Let me tell you two stories, one of lead and one of absinthe.
Even before there was gunpowder, there were strong indications that exposing ourselves to a lot of lead had severe side-effects.
But over the next millennia, lead has been added to makeup, gasoline, and paint. It’s also part of many manufacturing processes such as printing.
Even though people kept noticing a high correlation between death and exposure to lead, it was readily used to dilute wine, to manufacture pipes that carried drinking water, and was often added to face creams.
A millennia later, despite definite evidence from strong research, lead still crops up in all sorts of places despite its proven dangers. Lead is still added to paint to prevent cracking. It’s used to paint toys even though nontoxic options are available. Even the govt. didn’t ban rule fuel laced with lead until the 1980s in the USA.
The story of lead has a stark contrast with that of absinthe.
In the 1860s, absinthe became a wildly popular aperitif—an alcoholic drink taken before a meal to stimulate the appetite. Whole districts of Paris were said to have a faintly herbal smell of absinth in the evening between 5 and 6, a time that became known as l’heure verte (‘the green hour’).
But 50 years later absinthe was being compared to opium and being considered a major social ill. People were reporting hallucinations and permanent insanity. Doctors began to suspect that it was a poisonous drug.
In 1905 Switzerland, when a man killed his pregnant wife and two young daughters, after he had been drinking absinthe, the case was dubbed ‘the absinthe murders’ and the drink was outlawed completely there three years later. France followed in 1914.
Within 50 years absinthe was used, abused, and abandoned. Interestingly, subsequent tests have shown that much of the supposed effects of absinthe were nonsense. It was no worse than any other alcoholic drink of the same strength. Yet, despite being absolved of all responsibility, absinthe was outlawed and remains unobtainable in many liquor stores, whereas lead, known to be poisonous for over 2000 years is still being readily used. Why this difference?
Mass matters. Lead and absinthe had different societal masses. Lead had high penetration and performed a number of highly useful functions in multiple manufacturing processes. Absinthe got people drunk, not the best value-add for society.

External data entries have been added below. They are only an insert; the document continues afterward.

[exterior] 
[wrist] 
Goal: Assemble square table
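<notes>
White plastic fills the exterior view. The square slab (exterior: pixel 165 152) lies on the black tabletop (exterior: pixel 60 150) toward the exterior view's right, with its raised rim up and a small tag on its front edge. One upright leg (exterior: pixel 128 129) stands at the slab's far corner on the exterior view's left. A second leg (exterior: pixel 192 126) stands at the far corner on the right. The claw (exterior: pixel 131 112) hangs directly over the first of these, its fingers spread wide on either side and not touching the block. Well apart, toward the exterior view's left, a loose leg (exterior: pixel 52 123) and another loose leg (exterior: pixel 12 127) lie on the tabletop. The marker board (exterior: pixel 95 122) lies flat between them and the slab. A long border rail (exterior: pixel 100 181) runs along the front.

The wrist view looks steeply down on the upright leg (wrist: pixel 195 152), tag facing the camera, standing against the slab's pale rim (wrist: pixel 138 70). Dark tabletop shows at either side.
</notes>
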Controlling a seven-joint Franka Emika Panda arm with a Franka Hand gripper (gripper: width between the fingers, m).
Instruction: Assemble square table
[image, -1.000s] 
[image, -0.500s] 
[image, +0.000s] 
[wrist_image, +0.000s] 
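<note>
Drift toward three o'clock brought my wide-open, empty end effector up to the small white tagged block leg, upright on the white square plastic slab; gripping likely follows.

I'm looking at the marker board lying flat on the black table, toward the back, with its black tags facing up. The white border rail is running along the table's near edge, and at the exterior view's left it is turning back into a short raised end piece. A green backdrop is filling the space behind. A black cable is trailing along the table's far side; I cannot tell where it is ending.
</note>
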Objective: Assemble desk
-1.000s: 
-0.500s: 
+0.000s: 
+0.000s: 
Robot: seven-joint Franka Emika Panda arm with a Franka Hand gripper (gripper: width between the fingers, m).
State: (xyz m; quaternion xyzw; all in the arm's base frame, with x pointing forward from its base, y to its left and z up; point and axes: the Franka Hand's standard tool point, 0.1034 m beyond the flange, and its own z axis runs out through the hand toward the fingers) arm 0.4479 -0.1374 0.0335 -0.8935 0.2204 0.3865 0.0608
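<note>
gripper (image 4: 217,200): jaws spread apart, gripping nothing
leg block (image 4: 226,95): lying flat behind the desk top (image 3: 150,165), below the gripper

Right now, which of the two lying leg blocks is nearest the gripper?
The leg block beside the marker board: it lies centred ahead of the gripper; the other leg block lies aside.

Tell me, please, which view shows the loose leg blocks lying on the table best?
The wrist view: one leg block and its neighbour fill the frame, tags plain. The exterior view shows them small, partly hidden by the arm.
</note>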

The results of lead poisoning isn’t instant, and giving up using lead-based products would mean abstaining from using a lot of useful products. Also, the cost for retooling manufacturing systems that relied on lead is too high. Whereas absinthe stood on its own, and thus it would take far less effort to remove absinthe that it would take to remove lead.
This is part of the reason why the proof of something being harmful is not always enough to produce a change in behaviour. The inertia of a product, a habit, or an idea increases the longer it is around, harmful or not. Think cigarettes.
Sometimes it can seem monumentally frustrating when reliable information doesn’t seem to change an erroneous popular opinion, but the rule is: the longer a product has been used by a society, the more society mass it has racked up, and the harder it is to change to a new one, even if there are obvious benefits.
What is true for societies is also true for individuals. The effort required to change a habit is proportional to the length of time we’ve had it.
For example, we use the QWERTY keyboard despite more efficient keyboard layouts being available out there. Since we’ve put so much of efforts to learn this layout, it’s too much of friction to put additional effort on something that’s completely new.
As Shane Parrish writes, “Keeping things as they are requires almost no effort and involves little uncertainty.” This is why some products hang around for centuries, even when better and cheaper ones come on the market, why we stay at jobs we hate, and (almost) never change the religion we’re born with.